Dunkerque, mai 1940: cernés sur la terre, les combattants français et britanniques n'ont plus que deux options: la reddition ou l'évacuation. Repliés sur Dunkerque, les Britanniques sont sur la plage en attendant les moyens de partir, et c'est la confusion...

Les Stukas (bombardiers en piqué) les attaquent régulièrement avec gourmandise, et au sol, les soldats et marins s'impatientent... Un seul bateau est présent pour les recueillir...

Trois soldats réussissent à trouver une embarcation, et tentent la traversée.

Un anglais d'âge mûr, accompagné de son fils et d'un autre adolescent, met son navire à la disposition de l'armée et fonce vers Dunkerque; en chemin, il récupère des soldats naufragés, dont l'un d'entre eux est déterminé à ne pas retourner sur la côte française.

Des pilotes de Spitfire font route vers Dunkerque pour couvrir l'évacuation. Auront-ils assez de carburant?
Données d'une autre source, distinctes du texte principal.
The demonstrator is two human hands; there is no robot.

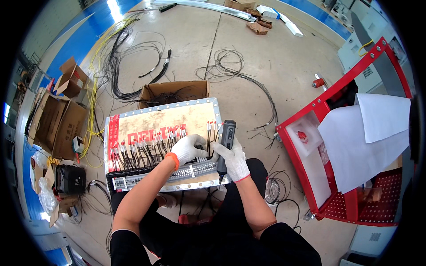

Les choix de Nolan lui permettent de couvrir beaucoup de situations et évidemment de croiser les éléments des différentes composantes du film, traité de façon aussi chronologique que possible. La question de la collaboration entre les français et les anglais est au coeur du film, et donne lieu aux plus importantes incompréhensions de la part du public... Il convient de rappeler que Dunkerque, justement, a été longtemps la pomme de discorde entre une armée Française qui s'estimait trahie par les "Tommies" qui rentraient chez eux, et des Britanniques dont les ordres étaient assez contradictoires, ce que rappelle le film à travers un officier qui doit "interpréter" les ordres de Churchill, qui a aussi bien demandé qu'on rapatrie surtout les Anglais, que de laisser une chance équitable aux Français. 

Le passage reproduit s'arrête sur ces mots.